EE 649: SPEECH PROCESSING BY COMPUTER - Spring 2002
http://shay.ecn.purdue.edu/~ee649
Class 3; Credit 3
Communications and Signal Processing Area

Professor:Leah Jamieson
Room: MSEE 242 Login: lhj@purdue.edu
Phone: 765-494-3653 FAX: 765-494-3371
Office hours:T 10:30-12:00, Th 2:00-3:00
TA:Wen Wang
Room: MSEE 292 Login: wang28@purdue.edu
Phone: 765-49-40434
Office hours: W 10:30-noon, F 1:00-2:30
Class:TTh 9:00-10:15, Room EE 226


Prerequisites: Undergraduate or graduate course in digital signal processing - e.g., Purdue EE 538 (Digital Signal Processing I); programming experience in C, C++, Matlab, or Fortran.

Course Description: The course covers the main aspects of speech processing by computer. Topics include: models of the vocal tract; identification and extraction of speech features; speech compression; the recognition of speech and speakers by computer; and control of speech synthesizers. In the required projects, students will implement speech analysis software and build a small speech recognition or compression system.

Text:

  1. L. Rabiner and B.-H. Juang, Fundamentals of Speech Recognition, Prentice Hall, 1995, ISBN 0-13-015157-2

  2. Article reprints

Additional References:

  1. L. R. Rabiner and R. W. Schafer, Digital Processing of Speech Signals, Prentice-Hall, 1978, ISBN 0-13-213603-1.

  2. J. L. Flanagan, Speech Analysis Synthesis and Perception, second edition, Springer-Verlag (1972).

    Grading:3 tests(20% each) 60%
    Projects:speech characteristics 5%
    speech analysis techniques 5%
    speech compression techniques 10%
    speech recognition or coding 20%

    Homework and solutions will be distributed; homework will not be graded.

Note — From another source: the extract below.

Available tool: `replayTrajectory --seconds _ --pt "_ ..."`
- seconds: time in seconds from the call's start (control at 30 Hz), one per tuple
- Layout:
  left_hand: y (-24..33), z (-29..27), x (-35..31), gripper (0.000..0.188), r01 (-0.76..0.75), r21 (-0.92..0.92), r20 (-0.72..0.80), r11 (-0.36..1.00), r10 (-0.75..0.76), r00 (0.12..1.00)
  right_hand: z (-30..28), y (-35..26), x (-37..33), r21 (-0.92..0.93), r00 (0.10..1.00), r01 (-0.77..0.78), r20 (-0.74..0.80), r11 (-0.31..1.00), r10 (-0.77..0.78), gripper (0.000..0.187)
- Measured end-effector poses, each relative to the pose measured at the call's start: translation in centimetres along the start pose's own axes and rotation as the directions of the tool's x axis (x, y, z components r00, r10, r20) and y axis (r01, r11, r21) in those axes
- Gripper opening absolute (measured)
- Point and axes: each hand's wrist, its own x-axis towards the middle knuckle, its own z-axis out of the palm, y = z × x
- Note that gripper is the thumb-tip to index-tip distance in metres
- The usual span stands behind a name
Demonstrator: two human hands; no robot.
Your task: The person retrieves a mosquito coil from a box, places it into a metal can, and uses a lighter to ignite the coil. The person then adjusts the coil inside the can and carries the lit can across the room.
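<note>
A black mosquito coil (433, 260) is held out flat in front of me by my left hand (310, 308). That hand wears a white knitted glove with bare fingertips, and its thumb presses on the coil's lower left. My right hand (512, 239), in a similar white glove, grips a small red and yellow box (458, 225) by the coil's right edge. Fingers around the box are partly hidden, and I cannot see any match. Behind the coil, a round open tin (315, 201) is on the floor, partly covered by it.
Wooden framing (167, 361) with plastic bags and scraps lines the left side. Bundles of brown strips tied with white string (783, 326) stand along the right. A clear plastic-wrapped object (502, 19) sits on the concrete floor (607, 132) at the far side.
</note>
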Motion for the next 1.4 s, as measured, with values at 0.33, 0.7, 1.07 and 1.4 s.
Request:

    Notes on Projects: Computer projects may be written in Matlab, C, C++, or Fortran. You are welcome to use software packages (e.g., MatLab, ESPS, Mathematica, SoundEdit) if you wish, but these are not needed for the projects. Speech data and Fortran and C source code for some signal processing subroutines will be provided on ECN machines. On a PC, data files will require between 50 and 150 Megs. Also required: audio playback capability and internet access to download speech data files.






    Outline:
    Weeks
    1.Speech production and representation:
    2
    articulation, hearing, classification of phonetic units,
    digital representations of speech,
    short-time Fourier analysis
    2.Speech analysis:
    5
    linear predictive coding,
    cepstrum analysis,
    distortion measures,
    vector quantization,
    pitch determination and excitation identification
    3.Speech compression/coding:
    2
    code-excited linear prediction (CELP)
    MPEG coding
    wavelet-based coding
    4.Automatic recognition of speech:
    4
    dynamic time warping,
    hidden Markov models
    5.Speech synthesis: speech synthesizers, text-to-speech systems
    1
    Tests
    1